▶ YOUR GOAL:
Take the lines below from the one with "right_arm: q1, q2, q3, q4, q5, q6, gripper" through the one with "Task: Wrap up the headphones" and retype them exactly. Include nothing else, and no pictures.

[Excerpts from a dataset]
=== Begin Enclosure ===

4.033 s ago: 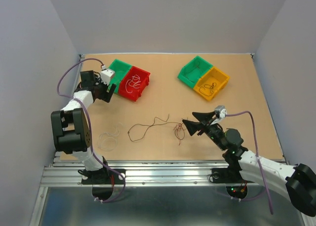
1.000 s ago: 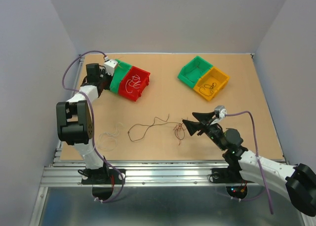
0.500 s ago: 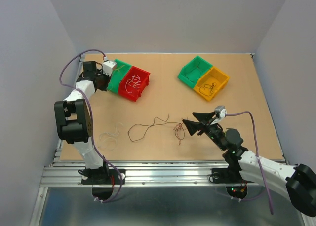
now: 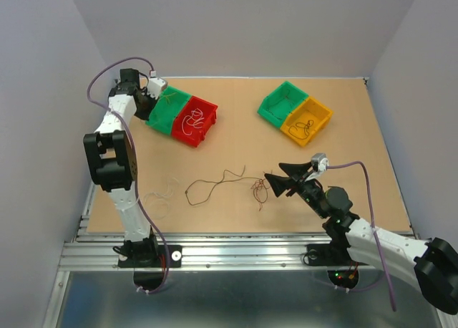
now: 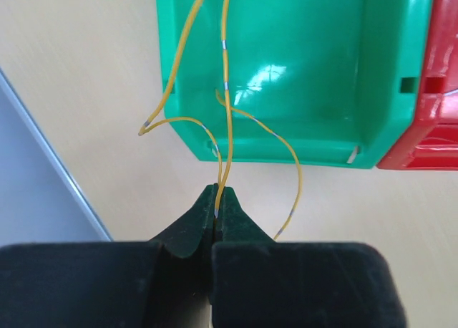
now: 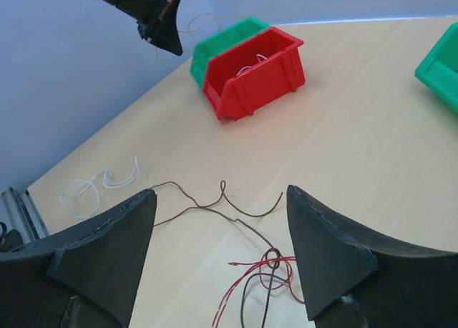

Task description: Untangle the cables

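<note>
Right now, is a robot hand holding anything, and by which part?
The left arm's fingers pinch a thin yellow wire partway along its length, beside the green bin. The right arm's fingers are open, holding nothing.

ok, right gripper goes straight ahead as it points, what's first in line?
Likely the red-and-brown wire tangle on the table, just ahead of the open right gripper; height is unclear, so it could pass over.

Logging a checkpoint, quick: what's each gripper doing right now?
Left gripper: closed on a yellow wire.
Right gripper: open, holding nothing.
</note>
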Controlling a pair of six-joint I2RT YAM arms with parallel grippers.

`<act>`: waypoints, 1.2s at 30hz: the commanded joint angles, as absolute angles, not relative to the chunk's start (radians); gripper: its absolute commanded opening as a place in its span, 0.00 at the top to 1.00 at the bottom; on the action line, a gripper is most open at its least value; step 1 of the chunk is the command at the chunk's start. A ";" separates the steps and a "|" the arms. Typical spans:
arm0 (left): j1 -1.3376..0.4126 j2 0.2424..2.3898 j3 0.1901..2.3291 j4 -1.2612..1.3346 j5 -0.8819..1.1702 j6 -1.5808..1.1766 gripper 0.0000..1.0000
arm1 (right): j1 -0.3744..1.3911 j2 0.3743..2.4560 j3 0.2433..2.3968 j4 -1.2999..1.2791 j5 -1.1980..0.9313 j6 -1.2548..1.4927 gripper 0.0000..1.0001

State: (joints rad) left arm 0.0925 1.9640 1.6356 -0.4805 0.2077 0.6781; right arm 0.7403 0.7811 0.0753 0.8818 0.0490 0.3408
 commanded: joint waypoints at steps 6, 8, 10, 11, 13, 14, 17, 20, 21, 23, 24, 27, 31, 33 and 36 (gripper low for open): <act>0.046 2.121 1.930 -0.744 0.040 0.732 1.00 | 0.744 0.776 0.049 0.905 0.067 0.345 0.22; 0.032 2.147 1.954 -0.753 0.009 0.736 1.00 | 0.744 0.775 0.048 0.904 0.069 0.347 0.22; 0.011 2.164 1.976 -0.756 -0.052 0.735 1.00 | 0.745 0.776 0.046 0.904 0.067 0.347 0.22; 0.003 2.183 2.002 -0.762 -0.075 0.730 1.00 | 0.744 0.775 0.046 0.905 0.067 0.347 0.22; 0.003 2.209 2.043 -0.781 -0.081 0.719 1.00 | 0.745 0.775 0.041 0.904 0.069 0.345 0.22; -0.027 2.213 2.051 -0.782 -0.084 0.716 1.00 | 0.744 0.775 0.041 0.904 0.071 0.348 0.22; -0.052 2.221 2.054 -0.755 -0.112 0.701 1.00 | 0.744 0.765 0.035 0.904 0.072 0.344 0.22; -0.070 2.249 2.074 -0.732 -0.133 0.686 1.00 | 0.744 0.753 0.031 0.904 0.075 0.342 0.22; -0.074 2.262 2.086 -0.732 -0.130 0.681 1.00 | 0.744 0.747 0.026 0.904 0.077 0.342 0.22; -0.084 2.299 2.121 -0.733 -0.120 0.669 1.00 | 0.744 0.744 0.025 0.904 0.077 0.344 0.22; -0.086 2.309 2.129 -0.727 -0.117 0.666 1.00 | 0.744 0.742 0.026 0.904 0.074 0.344 0.22; -0.090 2.344 2.143 -0.697 -0.092 0.661 1.00 | 0.744 0.741 0.025 0.904 0.075 0.347 0.22; -0.089 2.349 2.082 -0.606 -0.043 0.641 1.00 | 0.744 0.742 0.023 0.904 0.075 0.347 0.22; -0.089 2.333 2.005 -0.523 -0.026 0.637 1.00 | 0.744 0.744 0.023 0.904 0.075 0.347 0.22; -0.089 2.330 1.967 -0.479 -0.005 0.624 1.00 | 0.744 0.744 0.023 0.904 0.074 0.348 0.22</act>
State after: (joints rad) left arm -0.0914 2.3589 2.0167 -0.5774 -0.0498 0.6544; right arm 0.7403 0.7521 0.0662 0.8787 0.0608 0.3420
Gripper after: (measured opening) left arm 0.058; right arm 0.784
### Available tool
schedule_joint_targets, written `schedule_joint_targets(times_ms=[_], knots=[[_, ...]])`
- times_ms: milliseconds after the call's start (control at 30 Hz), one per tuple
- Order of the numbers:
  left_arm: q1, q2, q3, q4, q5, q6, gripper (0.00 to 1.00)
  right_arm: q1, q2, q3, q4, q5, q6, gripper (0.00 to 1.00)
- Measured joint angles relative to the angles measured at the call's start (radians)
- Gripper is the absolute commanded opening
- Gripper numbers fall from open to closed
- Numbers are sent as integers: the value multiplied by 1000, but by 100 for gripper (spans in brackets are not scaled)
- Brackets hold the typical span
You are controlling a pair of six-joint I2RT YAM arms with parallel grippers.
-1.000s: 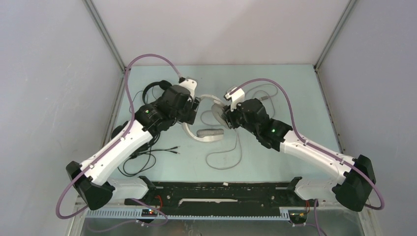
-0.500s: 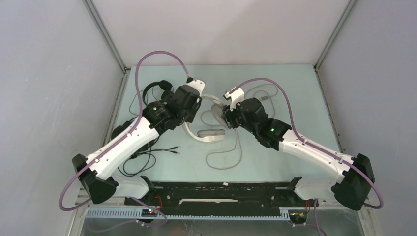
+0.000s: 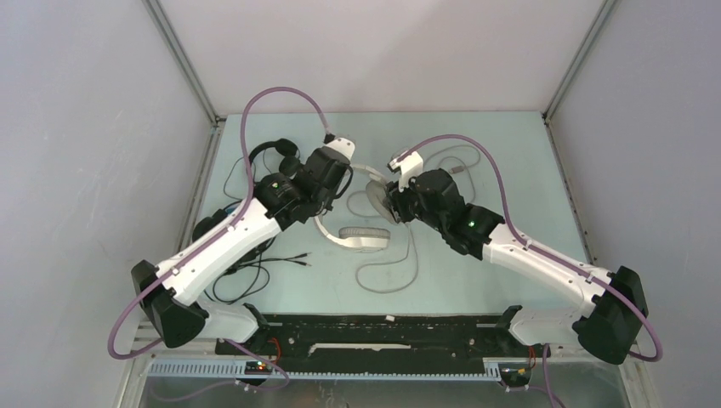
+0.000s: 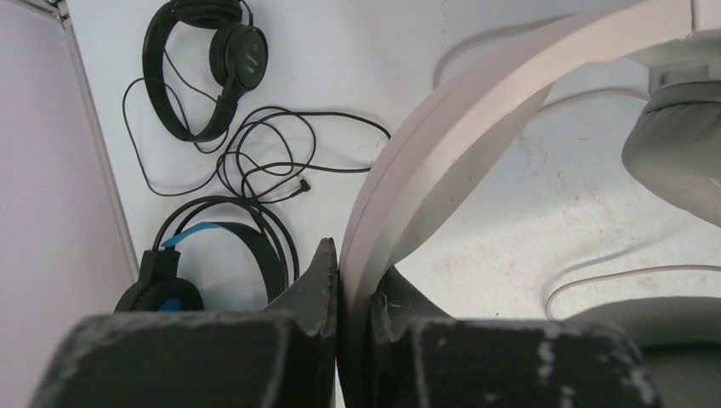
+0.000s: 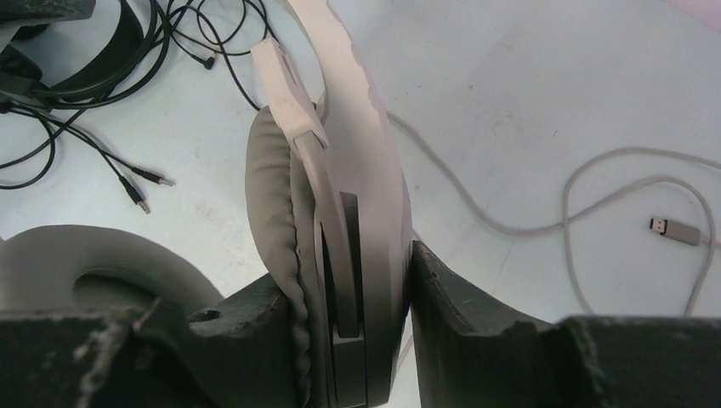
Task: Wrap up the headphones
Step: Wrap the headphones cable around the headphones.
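Observation:
The white headset (image 3: pixel 364 238) lies mid-table between both arms. My left gripper (image 4: pixel 353 274) is shut on its pale headband (image 4: pixel 476 110), which runs up between the jaws. My right gripper (image 5: pixel 349 280) is shut on one grey-padded ear cup (image 5: pixel 340 195), held on edge; the other ear cup (image 5: pixel 85 263) sits at the lower left. Its pale cable (image 3: pixel 400 272) loops loose toward the near edge, and its plug (image 5: pixel 676 229) lies on the table. The slim black headset (image 4: pixel 208 59) and the bulkier black, blue-lined one (image 4: pixel 183 272) lie at the left, untouched.
Tangled black cables (image 3: pixel 246 272) spread beside the left arm, their plugs (image 5: pixel 140 191) lying loose. The left wall rail (image 4: pixel 93 153) runs close behind the black headsets. A pale cable loop (image 3: pixel 451 161) lies behind the right wrist.
My left gripper has closed onto the white headband after shifting slightly toward it. The lower ear cup has shifted a little to the right. The right arm has not moved.

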Motion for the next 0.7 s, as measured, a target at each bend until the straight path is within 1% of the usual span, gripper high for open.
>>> schedule_joint_targets(times_ms=[33,167,233,267,367,567,600,700], knots=[[0,2,0,-2,-6,0,0,-1,0,0,1,-4,-1,41],[4,2,0,-4,-21,8,0,-8,0,0,18,-33,-18,52],[15,-3,0,6,-28,8,0,-10,0,0,34,-55,-22,61],[21,-5,0,14,-32,9,0,-11,-1,0,42,-70,-21,68],[45,-26,0,38,-35,24,0,-11,-21,1,56,-127,-26,79],[108,-106,-14,90,-45,49,0,-18,-95,8,58,-205,-28,88],[113,-118,-14,95,-48,52,0,-19,-106,10,60,-218,-29,92],[127,-148,-15,106,-66,58,0,-26,-139,9,64,-262,-31,94]])
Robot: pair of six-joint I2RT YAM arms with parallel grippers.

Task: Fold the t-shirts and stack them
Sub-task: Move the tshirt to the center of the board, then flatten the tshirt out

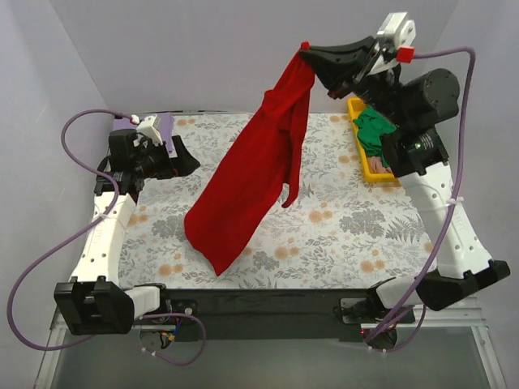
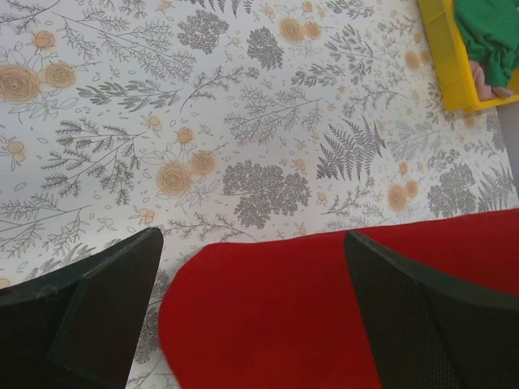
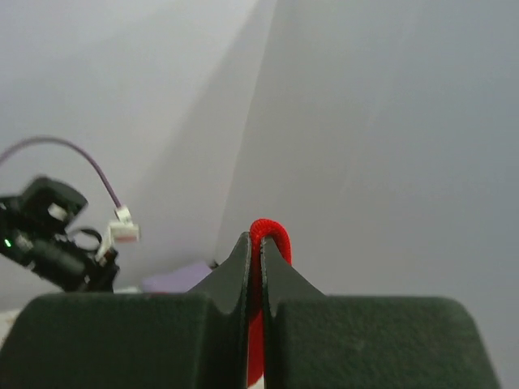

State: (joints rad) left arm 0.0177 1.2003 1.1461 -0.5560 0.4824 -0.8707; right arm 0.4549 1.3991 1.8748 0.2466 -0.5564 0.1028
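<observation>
Slippage is possible: the right gripper (image 1: 308,51) pinches only a thin edge of the hanging red t-shirt (image 1: 253,174); the left gripper (image 1: 180,156) is open.

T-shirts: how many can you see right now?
3: red t-shirt hanging from the right claw; green t-shirt in the yellow tray; lavender t-shirt behind the left claw, mostly hidden. Others may be covered.

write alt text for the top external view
The right gripper holds a red t-shirt high by one edge, its lower end draped on the floral table cloth. The left gripper sits open at the left edge; a green t-shirt lies in a yellow tray at the far right.
</observation>
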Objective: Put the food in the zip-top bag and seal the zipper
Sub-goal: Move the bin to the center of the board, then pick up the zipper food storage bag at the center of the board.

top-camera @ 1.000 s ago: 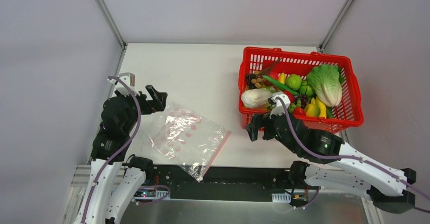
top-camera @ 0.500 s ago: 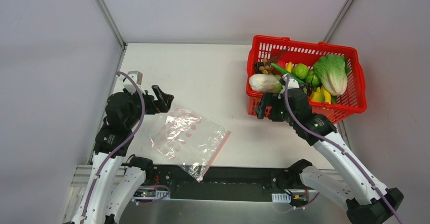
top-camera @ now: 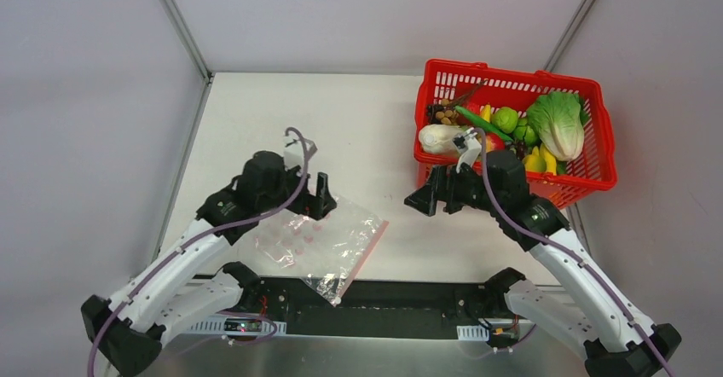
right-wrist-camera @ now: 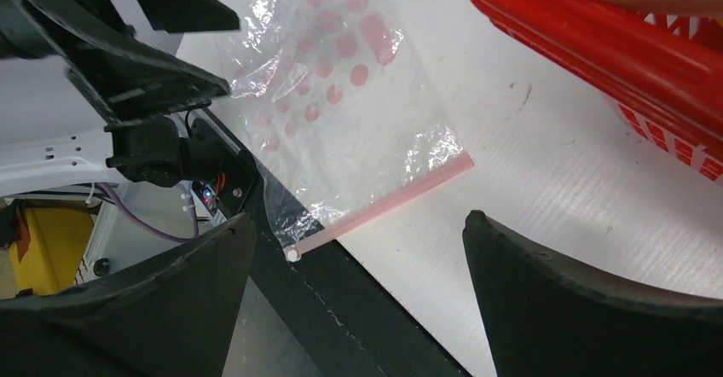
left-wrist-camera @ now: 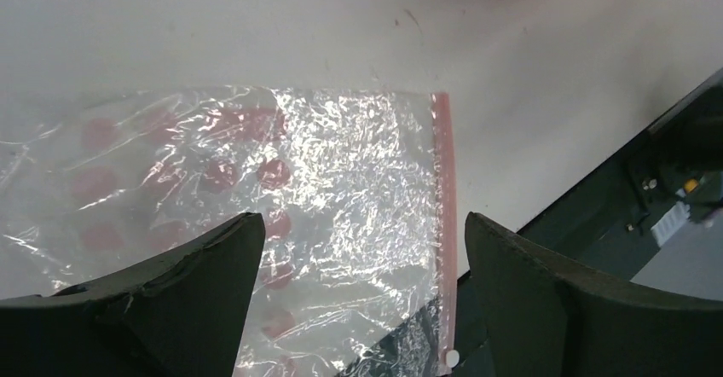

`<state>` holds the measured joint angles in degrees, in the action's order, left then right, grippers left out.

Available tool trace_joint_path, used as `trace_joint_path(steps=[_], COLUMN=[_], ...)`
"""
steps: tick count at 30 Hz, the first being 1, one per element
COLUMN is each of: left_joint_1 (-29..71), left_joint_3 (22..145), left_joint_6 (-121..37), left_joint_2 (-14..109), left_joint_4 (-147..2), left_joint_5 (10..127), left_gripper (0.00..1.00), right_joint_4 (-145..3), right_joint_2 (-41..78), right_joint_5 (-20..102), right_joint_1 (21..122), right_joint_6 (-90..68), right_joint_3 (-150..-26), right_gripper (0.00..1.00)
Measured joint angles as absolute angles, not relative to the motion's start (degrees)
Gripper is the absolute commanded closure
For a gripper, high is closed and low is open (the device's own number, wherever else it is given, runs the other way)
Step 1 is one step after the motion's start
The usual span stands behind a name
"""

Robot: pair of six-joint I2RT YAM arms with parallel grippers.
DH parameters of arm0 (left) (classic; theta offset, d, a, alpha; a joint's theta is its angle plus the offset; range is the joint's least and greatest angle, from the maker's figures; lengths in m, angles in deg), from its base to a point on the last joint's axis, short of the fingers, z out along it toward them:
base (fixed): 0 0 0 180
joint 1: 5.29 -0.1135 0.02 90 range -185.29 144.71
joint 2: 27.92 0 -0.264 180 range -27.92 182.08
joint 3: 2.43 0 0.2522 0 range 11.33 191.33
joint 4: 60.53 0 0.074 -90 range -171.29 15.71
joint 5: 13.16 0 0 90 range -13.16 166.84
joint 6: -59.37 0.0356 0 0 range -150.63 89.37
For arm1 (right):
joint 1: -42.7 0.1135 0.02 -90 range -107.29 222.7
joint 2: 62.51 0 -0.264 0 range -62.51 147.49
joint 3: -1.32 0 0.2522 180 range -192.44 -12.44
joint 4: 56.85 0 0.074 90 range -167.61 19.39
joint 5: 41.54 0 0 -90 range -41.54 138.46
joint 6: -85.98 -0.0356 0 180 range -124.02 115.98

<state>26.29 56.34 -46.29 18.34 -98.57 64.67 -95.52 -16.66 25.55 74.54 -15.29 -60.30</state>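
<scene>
- While all the food (top-camera: 510,130) sits in the red basket (top-camera: 598,182) at far right in the top view, nothing has been loaded into the zip-top bag (top-camera: 309,239). It lies flat at near left on the table (top-camera: 358,121), with one corner overhanging the near edge, and could be dragged off by any nearward push.
- Top view: the left gripper (top-camera: 323,200) is held over the bag's far side, and the right gripper (top-camera: 424,202) between bag and basket. Both have jaws apart and nothing is held. A clash is likely if the same end of the zipper (top-camera: 365,253) is approached by both.
- Left wrist view: the jaws are spread wide, with dotted film and the pink strip framed between them. The film is crinkly and glossy. Both layers could be pinched together, so the mouth would be kept shut, or the film could slip out.
- Whether the mouth is already pressed shut cannot be told.
- Right wrist view: the jaws are apart and empty. The strip's near end is seen over the black rail, off the table, so no backing is given for pressing there.
- The basket wall is seen at far right in the same view, and the basket could be shoved or tipped when food is reached for.
</scene>
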Motion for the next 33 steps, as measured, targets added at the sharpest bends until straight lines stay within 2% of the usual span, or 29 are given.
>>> trace_joint_path(steps=[2,4,10,15,24,26,33], left_joint_1=[31.7,37.9,55.4,63.8,68.3,68.3,68.3], left_joint_3=[55.8,54.5,52.3,52.5,53.3,53.3,53.2], left_joint_6=[-46.4,-47.5,-52.7,-56.1,-58.8,-59.1,-59.9], left_joint_2=[20.7,23.5,35.6,44.9,53.4,53.7,54.4], left_joint_4=[-98.7,-98.4,-95.1,-91.0,-88.1,-87.9,-86.9], left_joint_5=[67.5,71.6,83.2,88.6,90.8,90.8,90.8], left_gripper=[0.18,0.21,0.25,0.27,0.36,0.43,0.55], right_joint_4=[-94.4,-92.6,-88.8,-87.2,-86.0,-85.6,-84.1], right_joint_2=[-17.6,-19.2,-22.8,-23.9,-27.4,-28.2,-29.1], right_joint_5=[25.5,26.2,32.2,36.8,45.7,47.7,51.3], right_joint_1=[74.6,74.6,74.7,74.7,74.7,74.7,74.7], right_joint_6=[-15.3,-15.3,-17.3,-18.6,-21.7,-22.3,-23.6], right_joint_3=[-59.6,-58.5,-57.1,-55.9,-52.8,-52.3,-51.3], right_gripper=[0.05,0.11,0.18,0.24,0.30,0.30,0.31])
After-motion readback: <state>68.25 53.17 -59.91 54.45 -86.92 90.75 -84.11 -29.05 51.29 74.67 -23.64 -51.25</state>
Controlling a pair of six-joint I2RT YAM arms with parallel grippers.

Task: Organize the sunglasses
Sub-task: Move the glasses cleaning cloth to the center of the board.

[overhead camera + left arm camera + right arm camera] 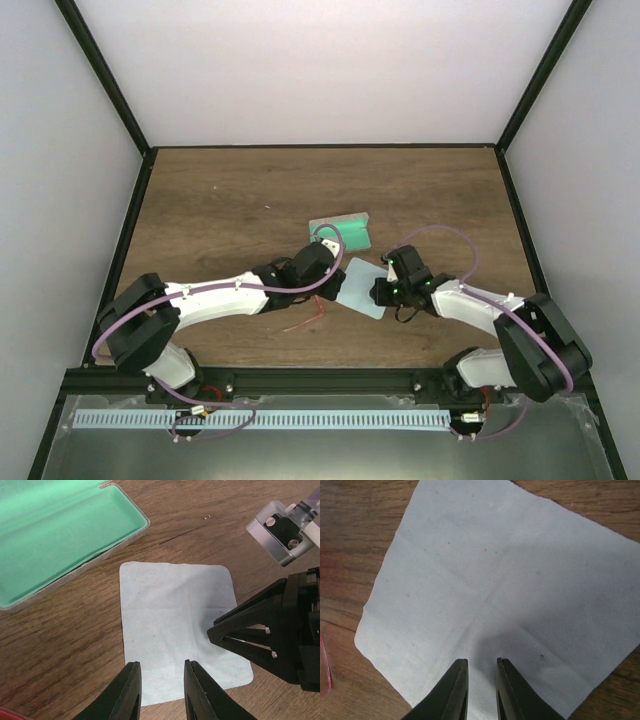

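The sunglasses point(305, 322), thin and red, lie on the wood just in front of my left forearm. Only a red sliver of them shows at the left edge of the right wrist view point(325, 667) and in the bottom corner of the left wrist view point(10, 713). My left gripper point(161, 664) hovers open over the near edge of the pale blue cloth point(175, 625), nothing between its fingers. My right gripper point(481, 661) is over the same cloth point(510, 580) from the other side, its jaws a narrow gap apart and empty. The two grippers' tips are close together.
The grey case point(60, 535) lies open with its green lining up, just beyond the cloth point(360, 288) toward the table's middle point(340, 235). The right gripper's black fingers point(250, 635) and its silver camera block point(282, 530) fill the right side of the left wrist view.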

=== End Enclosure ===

▶ ANSWER TO THIS EXERCISE:
  right_arm: q1, q2, q3, q4, q5, q6, gripper (0.00 to 1.00)
- Measured joint angles relative to the angles measured at the call's start (radians)
- Gripper is the absolute commanded opening
- Gripper numbers fall from open to closed
- Numbers are sent as integers: the value multiplied by 1000, but by 100 for gripper (spans in brackets are not scaled)
- Brackets hold the typical span
You are controlling a pair of six-joint I2RT YAM arms with parallel grippers.
-1.000s: 
-0.500s: 
+0.000s: 
+0.000s: 
+0.000s: 
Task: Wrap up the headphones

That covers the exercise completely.